One has to wonder if the policy memos were simply lost in the mail until the smoke signals from burning shops became impossible to ignore.

Nowhere is the failure of ministerial curiosity more evident than in our health system.

An infectious diseases expert has warned that the methods used to trace Legionnaires’ cases at Sir Charles Gairdner Hospital are “critically flawed,” potentially masking hospital-acquired infections.

When questioned, Health Minister Meredith Hammat’s office defaulted to a now-familiar refrain: “The minister will continue to be guided by advice from experts at WA Health.”

A response so reassuringly passive it makes you wonder if the minister’s primary role is simply to forward emails.

This hands-off approach is echoed by Health Infrastructure Minister John Carey’s defensiveness over the crumbling state of our hospitals.

It’s a pattern of accepting the departmental line without scrutiny, and it’s reinforced by the Government’s increasing reliance on the faceless “State Government spokesperson”.

It’s a tactic designed to insulate ministers from accountability, creating a buffer between decision-makers and the public they serve.

Why hide behind a nameless representative if you have confidence in your actions?

Whether it’s flammable cladding on schools, lead and Legionella in the water across our health system, the theme is consistent.

Problems are left to fester until they become undeniable public crises — and these are only the ones we know about so far.

Effective governance is not about racetracks, rugby teams, or reactive press conferences.

It is the relentless, often unglamorous, work of holding departments to account and asking uncomfortable questions.

No one, including our elected representatives, should be expected to always get things right.

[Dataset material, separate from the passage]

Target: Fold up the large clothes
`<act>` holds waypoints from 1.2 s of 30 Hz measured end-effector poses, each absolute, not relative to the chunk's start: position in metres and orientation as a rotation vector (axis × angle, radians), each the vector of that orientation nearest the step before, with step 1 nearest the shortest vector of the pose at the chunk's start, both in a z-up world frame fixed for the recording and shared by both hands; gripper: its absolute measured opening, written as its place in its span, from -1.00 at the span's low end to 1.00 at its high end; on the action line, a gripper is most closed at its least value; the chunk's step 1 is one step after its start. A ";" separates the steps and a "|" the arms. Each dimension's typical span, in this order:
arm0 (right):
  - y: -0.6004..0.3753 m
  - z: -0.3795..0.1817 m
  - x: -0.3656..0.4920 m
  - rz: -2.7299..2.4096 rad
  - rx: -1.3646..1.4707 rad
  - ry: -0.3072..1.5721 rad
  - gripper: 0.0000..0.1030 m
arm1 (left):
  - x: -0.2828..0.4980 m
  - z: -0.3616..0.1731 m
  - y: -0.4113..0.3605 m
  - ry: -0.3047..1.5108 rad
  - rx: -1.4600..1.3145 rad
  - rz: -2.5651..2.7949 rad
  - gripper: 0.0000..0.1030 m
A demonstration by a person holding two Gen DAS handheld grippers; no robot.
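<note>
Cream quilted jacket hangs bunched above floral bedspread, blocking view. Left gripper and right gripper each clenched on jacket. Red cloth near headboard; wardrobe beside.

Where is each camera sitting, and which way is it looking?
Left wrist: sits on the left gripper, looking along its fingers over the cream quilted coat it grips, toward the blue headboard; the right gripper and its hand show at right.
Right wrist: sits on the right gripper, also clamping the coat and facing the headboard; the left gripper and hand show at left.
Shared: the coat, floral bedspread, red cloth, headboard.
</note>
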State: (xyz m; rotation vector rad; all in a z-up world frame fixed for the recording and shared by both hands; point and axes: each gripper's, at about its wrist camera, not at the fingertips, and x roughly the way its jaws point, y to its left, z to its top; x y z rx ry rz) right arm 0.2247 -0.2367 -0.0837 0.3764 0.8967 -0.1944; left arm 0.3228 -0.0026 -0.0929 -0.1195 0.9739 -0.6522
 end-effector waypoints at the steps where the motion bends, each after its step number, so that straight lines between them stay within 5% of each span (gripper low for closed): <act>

What matters is taking accountability and fessing up even when the faecal matter from the burst sewage pipe at Sir Charles Gairdner Hospital hits the fan.

Former US president Harry S. Truman famously kept a sign on his desk that read “The Buck Stops Here”.

In WA’s corridors of power, one gets the feeling that the signs all point to the nearest exit or, failing that, to the email address of a nameless spokesperson.

Perhaps it’s time we gave this person a name and their own portfolio: Minister for Things That Might Look Bad. At this rate, they’d be the busiest person in government, at least then we’d know who was actually in charge.